IVAN WATSON, CNN SENIOR INTERNATIONAL CORRESPONDENT: What do you think about ISIS right now?

UNIDENTIFIED FEMALE: I hate them.

WATSON: You hate them? UNIDENTIFIED FEMALE: I hate them.

CHURCH (voice-over): More ahead, for some of the people most affected by the fighting.

(END VIDEO CLIP)

CHURCH (voice-over): And an exclusive glimpse of the front line in the battle against ISIS. Undercover footage from inside the Syrian city of Raqqa, we're back in just a moment. Stay with us.

(COMMERCIAL BREAK)

CHURCH: There is a critical battle taking place in Syria in the very heart of the city ISIS calls its capital. CNN has exclusively obtained undercover video from Raqqa where U.S.-led forces are making new gains against the terror group. Nick Paton Walsh has the extraordinary footage and explains what it all means.

(BEGIN VIDEOTAPE)

NICK PATON WALSH, CNN SR. INTL. CORRESPONDENT (voice-over): This is what a reign of terror looks like when it's in collapse. The traffic's normal, so is the market. But you can tell ISIS is losing here on the streets of Raqqa, the capital of their fast-shrinking caliphate from one thing: it's actually pretty easy to film them in secret.

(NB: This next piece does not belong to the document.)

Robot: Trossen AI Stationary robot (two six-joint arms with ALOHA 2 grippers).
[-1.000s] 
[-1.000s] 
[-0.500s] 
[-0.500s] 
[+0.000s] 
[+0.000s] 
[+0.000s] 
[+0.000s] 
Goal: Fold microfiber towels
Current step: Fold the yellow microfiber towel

Using a hidden body camera could be a death sentence for this activist but in these besieged streets, mined with sandbags, encircled by American-backed Syrian fighters, they just don't fear ISIS anymore.

So even this foreign fighter, Abu Isha (ph) from Belgium is a target as he makes a front-line fashion choice and, elsewhere, two Russian- speaking fighters appear to discuss airstrikes.

UNIDENTIFIED MALE: (Speaking foreign language).

WALSH (voice-over): Here, Abu Lukman (ph), the Egyptian, looks for this military police for a Tunisian man, Abu Manian (ph). They don't find him.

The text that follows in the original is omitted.